You can have a look into HTML Imports.

Option 1: In the simplest case you can do it like that:

index.html (or any other page):

<!DOCTYPE html>
<html>
<head>
    <link rel="import" href="nav.html">
</head>
<body>
    My Page
    <script>
        var link = document.querySelector('link[rel="import"]');
        var nav = link.import.querySelector('nav');
        document.body.appendChild(nav.cloneNode(true));
    </script>
</body>
</html>

nav.html:

<nav>
    <ul>
        <li>link 1</li>
        <li>link 2</li>
        <li>link 3</li>
    </ul>
</nav>

More information at: http://www.html5rocks.com/en/tutorials/webcomponents/imports/

Option 2: Make full usage of the Web Components API and use stuff like your own HTML element, then the usage in all your files gets even easier (although the nav.html gets a little bit more complex).
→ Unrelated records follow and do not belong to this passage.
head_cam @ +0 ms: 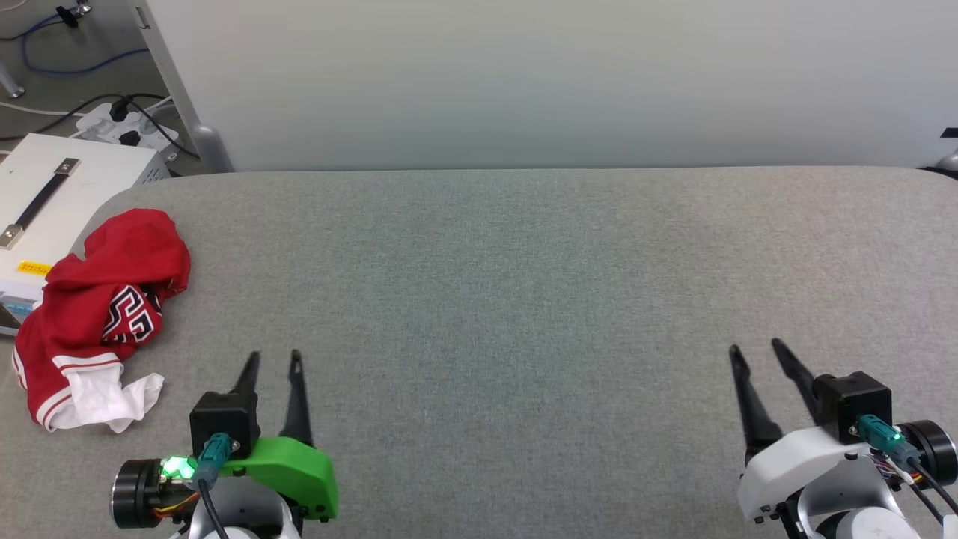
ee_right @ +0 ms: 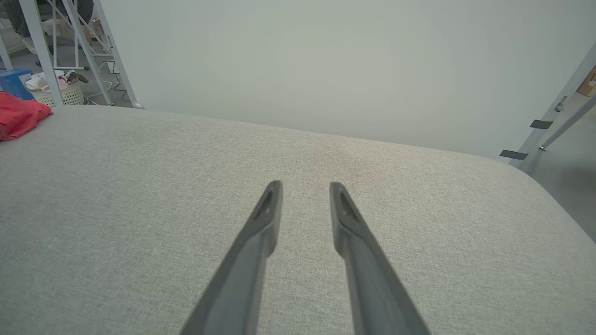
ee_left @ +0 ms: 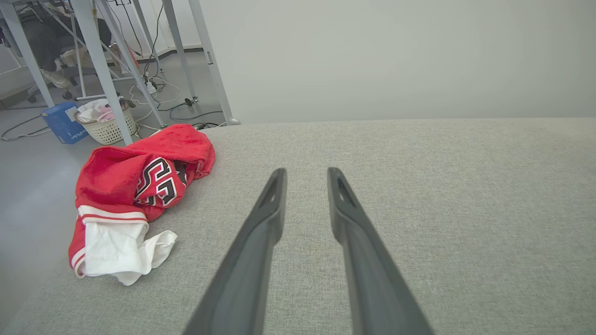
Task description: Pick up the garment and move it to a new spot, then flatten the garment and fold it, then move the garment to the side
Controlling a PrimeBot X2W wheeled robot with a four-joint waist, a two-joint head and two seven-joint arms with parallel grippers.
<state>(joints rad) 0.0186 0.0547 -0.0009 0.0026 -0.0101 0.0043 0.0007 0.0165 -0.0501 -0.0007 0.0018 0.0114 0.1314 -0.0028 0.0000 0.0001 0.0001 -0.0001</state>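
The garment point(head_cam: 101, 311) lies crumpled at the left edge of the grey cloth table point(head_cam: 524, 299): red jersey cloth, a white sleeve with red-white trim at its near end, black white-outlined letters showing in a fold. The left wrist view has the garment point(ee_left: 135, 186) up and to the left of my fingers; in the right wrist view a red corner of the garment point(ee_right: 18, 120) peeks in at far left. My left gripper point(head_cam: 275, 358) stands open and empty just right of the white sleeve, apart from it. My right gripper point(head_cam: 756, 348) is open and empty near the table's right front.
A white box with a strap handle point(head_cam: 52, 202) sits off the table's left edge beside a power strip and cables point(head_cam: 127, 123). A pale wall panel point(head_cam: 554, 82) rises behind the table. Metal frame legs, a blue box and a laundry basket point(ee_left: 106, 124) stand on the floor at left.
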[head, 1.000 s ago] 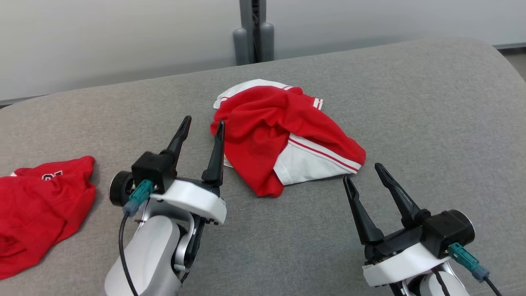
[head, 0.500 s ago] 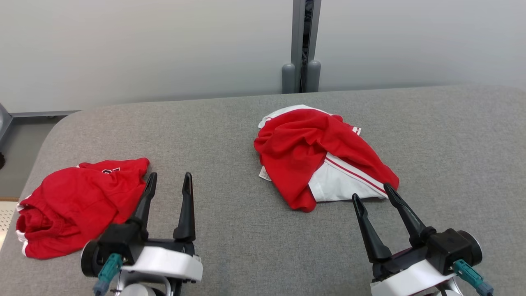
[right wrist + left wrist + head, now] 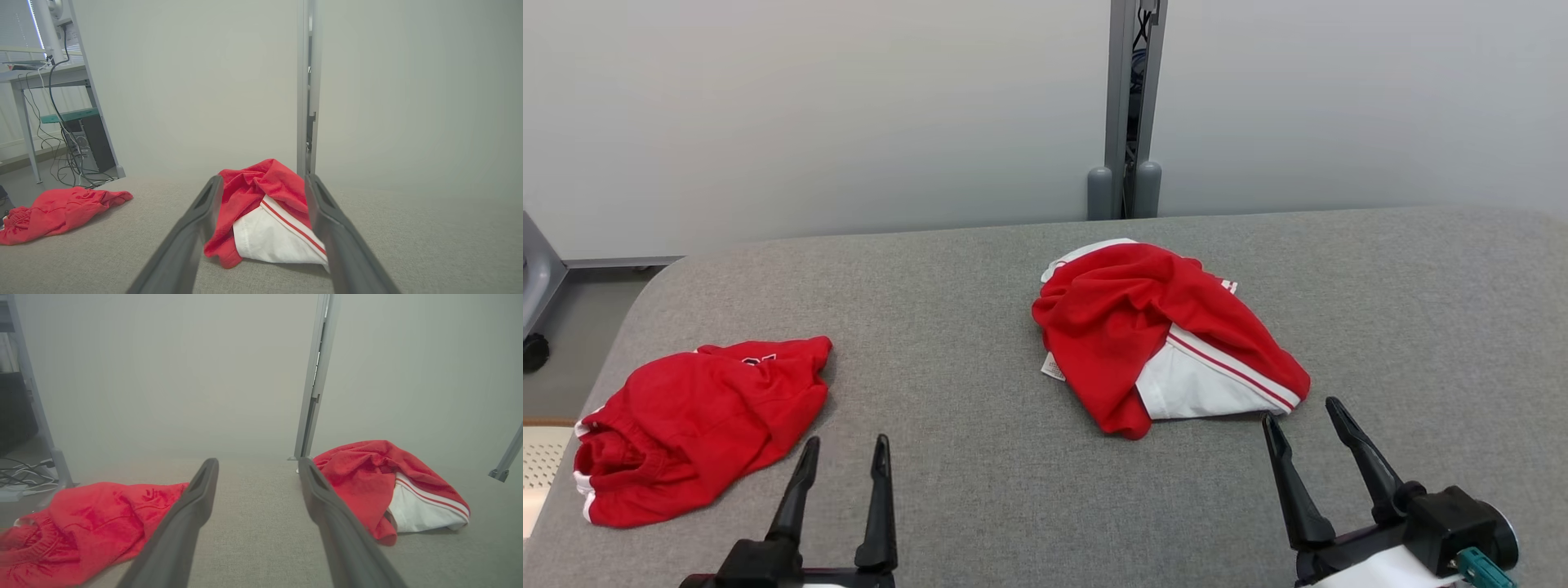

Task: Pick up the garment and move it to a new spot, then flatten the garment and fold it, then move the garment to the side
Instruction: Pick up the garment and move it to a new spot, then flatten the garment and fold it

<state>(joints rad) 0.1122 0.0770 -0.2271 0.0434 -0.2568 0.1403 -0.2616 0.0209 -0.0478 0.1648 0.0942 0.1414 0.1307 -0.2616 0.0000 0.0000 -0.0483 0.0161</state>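
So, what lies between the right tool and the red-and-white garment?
Nothing but a short strip of bare grey cushion. The head view shows it between the open fingertips of the right tool and the white hem of the red-and-white garment.

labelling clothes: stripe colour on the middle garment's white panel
Red stripes on the crumpled red-and-white cloth garment; head view.

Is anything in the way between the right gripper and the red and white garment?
Nothing visible. Only bare grey padded surface lies between the right gripper and the red and white garment, with the jaws open toward it. The other red garment lies far off to the left.
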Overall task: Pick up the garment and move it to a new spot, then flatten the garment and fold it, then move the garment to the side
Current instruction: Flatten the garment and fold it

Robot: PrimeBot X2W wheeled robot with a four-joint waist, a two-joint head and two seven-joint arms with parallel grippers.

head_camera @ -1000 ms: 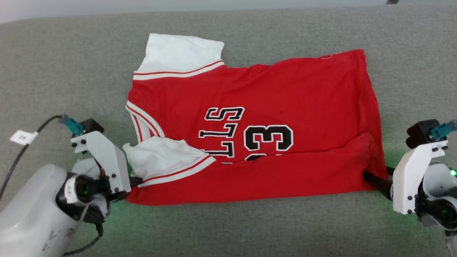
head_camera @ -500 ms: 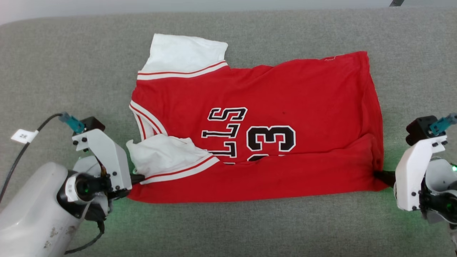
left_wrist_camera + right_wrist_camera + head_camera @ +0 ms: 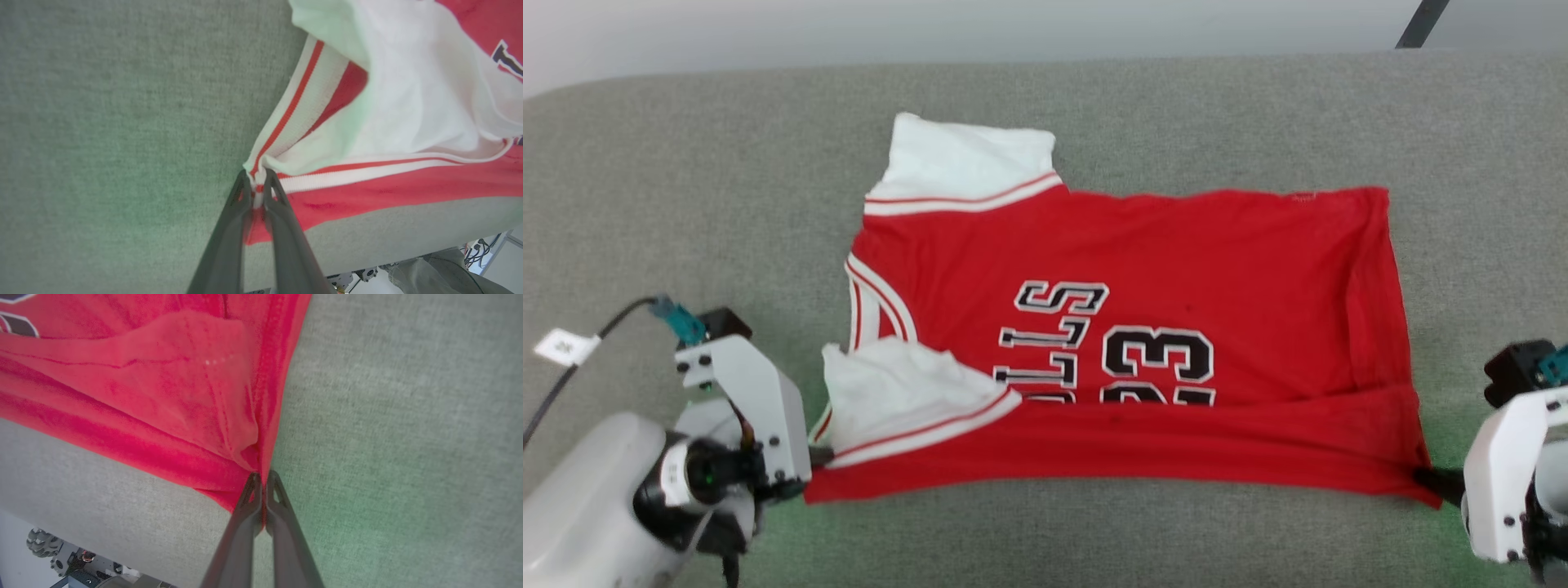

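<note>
Two pinches: my left gripper point(image 3: 255, 181) and right gripper point(image 3: 261, 478) clamp the garment point(image 3: 1176, 245) at their tips; uneven pulling could slip it.

The garment point(image 3: 1176, 245) is soft matt cloth: the red body is a fine, smooth knit creased in places, the striped trim point(image 3: 288, 118) is a ribbed knit, and the white sleeve point(image 3: 408, 102) is limp and rumpled. The table point(image 3: 686, 180) under it is covered in grey matt fabric with a rough, felt-like weave. The fingers point(image 3: 226, 245) look like dark matt plastic, the bracket point(image 3: 760, 392) like smooth white plastic, and the forearm point(image 3: 580, 506) has a pale, slightly glossy shell.
</note>
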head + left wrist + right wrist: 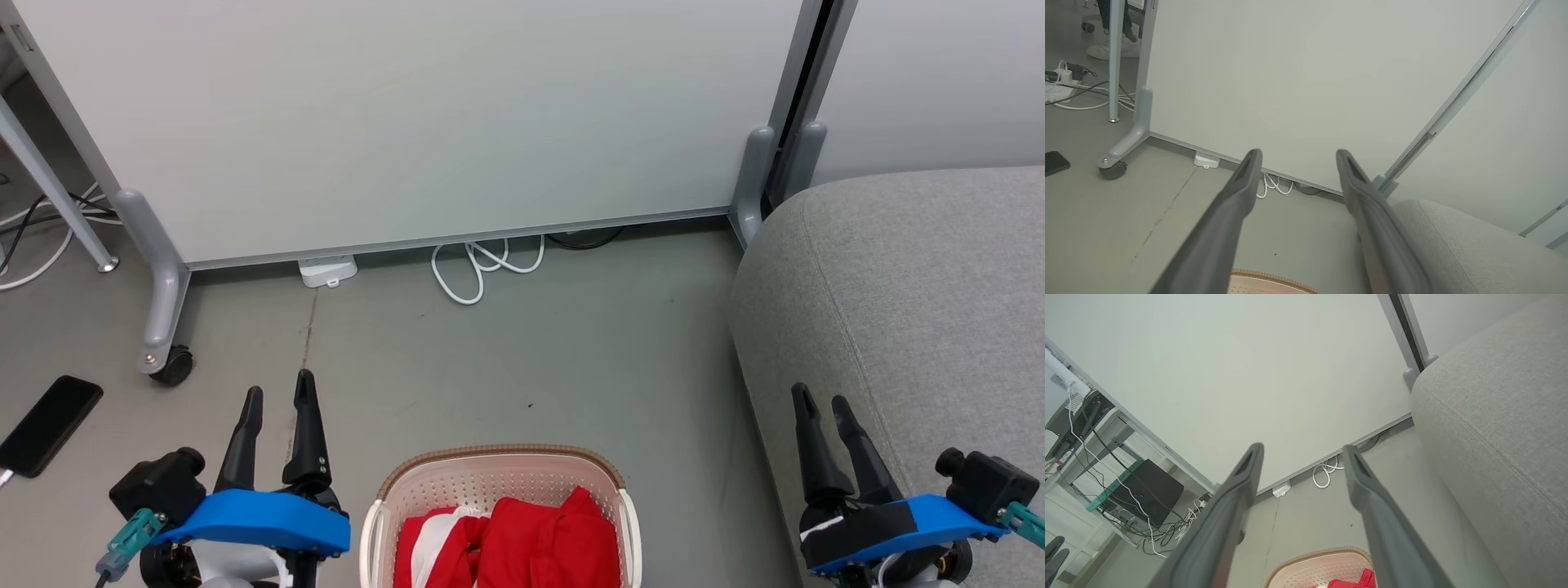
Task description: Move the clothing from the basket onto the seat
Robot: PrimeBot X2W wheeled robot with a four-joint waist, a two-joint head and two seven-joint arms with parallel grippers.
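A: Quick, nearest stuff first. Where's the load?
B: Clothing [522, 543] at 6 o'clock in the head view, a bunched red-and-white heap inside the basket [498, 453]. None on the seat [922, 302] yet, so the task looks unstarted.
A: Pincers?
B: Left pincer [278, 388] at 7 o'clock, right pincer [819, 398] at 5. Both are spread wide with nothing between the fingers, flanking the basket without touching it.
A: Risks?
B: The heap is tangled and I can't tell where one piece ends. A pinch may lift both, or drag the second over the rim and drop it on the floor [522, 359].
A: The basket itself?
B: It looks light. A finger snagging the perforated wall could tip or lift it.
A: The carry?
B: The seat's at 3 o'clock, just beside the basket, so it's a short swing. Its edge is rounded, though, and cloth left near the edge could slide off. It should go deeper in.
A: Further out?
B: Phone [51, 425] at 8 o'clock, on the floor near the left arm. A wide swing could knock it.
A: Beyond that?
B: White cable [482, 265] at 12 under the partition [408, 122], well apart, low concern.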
index.html (or any other page):

<!DOCTYPE html>
<html>
<head>
    <link rel="import" href="nav.html">
</head>
<body>
    My Page
    <my-nav></my-nav>
</body>
</html>

nav.html

<nav>
    <ul>
        <li>link 1</li>
        <li>link 2</li>
        <li>link 3</li>
    </ul>
</nav>
<script>
    var navProto = Object.create(HTMLElement.prototype);
    var navDoc = document.currentScript.ownerDocument;
    navProto.createdCallback = function() {
        var shadow = this.createShadowRoot();
        var nav = navDoc.querySelector('nav');
        var clone = document.importNode(nav, true);
        shadow.appendChild(clone);
    };
    document.registerElement('my-nav', { prototype: navProto });
</script>

EDIT: A mentionable downside of both solution is the browser support:

So mainly it's Chrome (including Android) and Opera which support these features. Unfortunately it's not possible to use HTML imports without a web server because of security settings of the browser. You will get a console error like that:

Imported resource from origin 'file://' has been blocked 
from loading by Cross-Origin Resource Sharing policy: 
Invalid response. Origin 'null' is therefore not allowed access.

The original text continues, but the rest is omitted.